House members have crafted legislation much like the Senate bills. Democratic Rep. Abigail Spanberger and Republican Rep. Chip Roy have co-authored the “Transparent Representation Upholding Service and Trust in Congress Act” (aka “TRUST in Congress Act”) in the House. This bill also would require members of Congress, their spouses, and dependent children to place investments in a blind trust within a certain time of taking office.
“We think it ought to be pretty simple: At a minimum why are you engaging in active trading while you're making massive decisions about Big Tech, Big Pharma, insurance companies, all these things that people have massive investments in all these?” Roy told The Dispatch.
Not all elected officials back the proposed changes, though. “In principle, I’m not sure that we need to do anything beyond what we do now,” Republican Sen. Pat Toomey of Pennsylvania told The Dispatch. “We have a very extensive reporting requirement so the entire world can see everything we do. Not sure there's complete political accountability for that. And insider trading is illegal for us as it is for anyone else, so I'm not sure that that's necessary.”

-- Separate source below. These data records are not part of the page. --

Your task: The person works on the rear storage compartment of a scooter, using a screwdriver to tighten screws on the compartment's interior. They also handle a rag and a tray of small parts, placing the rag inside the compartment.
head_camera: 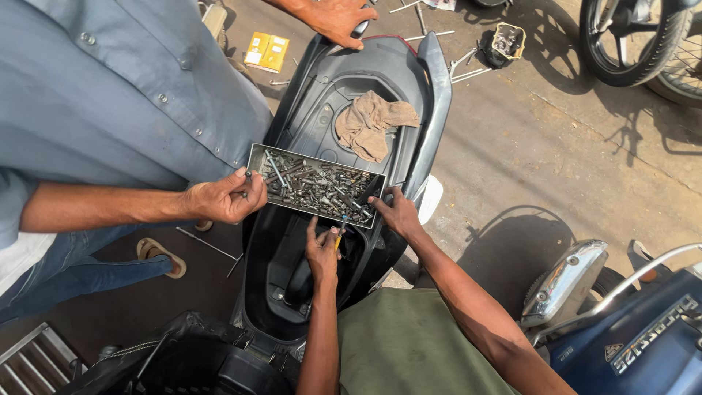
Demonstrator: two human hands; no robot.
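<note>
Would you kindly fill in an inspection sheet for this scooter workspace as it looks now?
Surface: open scooter underseat compartment, dark plastic, on a concrete floor.
Job's things: metal tray of bolts and screws across the compartment; screwdriver.
Clutter: tan rag; yellow box and loose tools on the floor.
Hands: left hand holds the screwdriver; right hand grips the tray's edge; co-worker's hand holds a bolt at the tray's other end.
Cables: nothing seen.
Surroundings: blue motorcycle; wheel.

Tan rag (375, 124) in scooter bay; yellow box (266, 51) on ground; motorcycle wheel (632, 36) beyond.
</note>
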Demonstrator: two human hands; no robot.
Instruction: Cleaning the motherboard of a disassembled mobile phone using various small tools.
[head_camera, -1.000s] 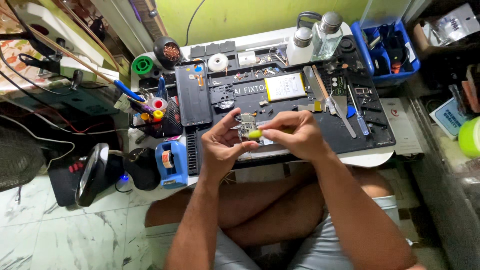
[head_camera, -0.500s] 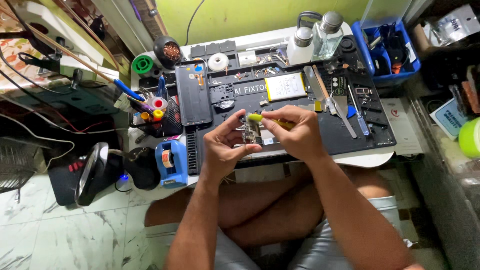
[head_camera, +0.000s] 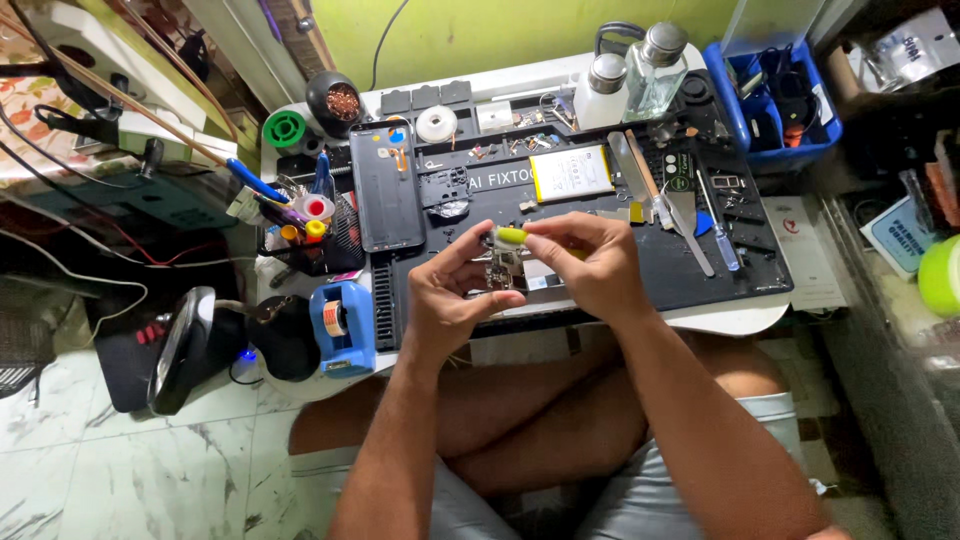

Some Republicans avoided questions about the bills or said they did not know enough to answer, while others are starting to get behind the idea.
Sen. Marco Rubio told The Dispatch any member who trades stocks is “crazy” and that he doesn’t have any beyond a standard retirement fund. “You open yourself up to arguments that you might have found something out,” he said. “I think you're setting yourself up for trouble.” Still, he said he was undecided on what he would support.
For now, White House Press Secretary Jen Psaki indicated President Joe Biden is letting Congress take the lead on addressing the issue: “He’ll let members of the leadership in Congress and members of Congress determine what the rules should be.”
Audrey Fahlberg contributed to this report.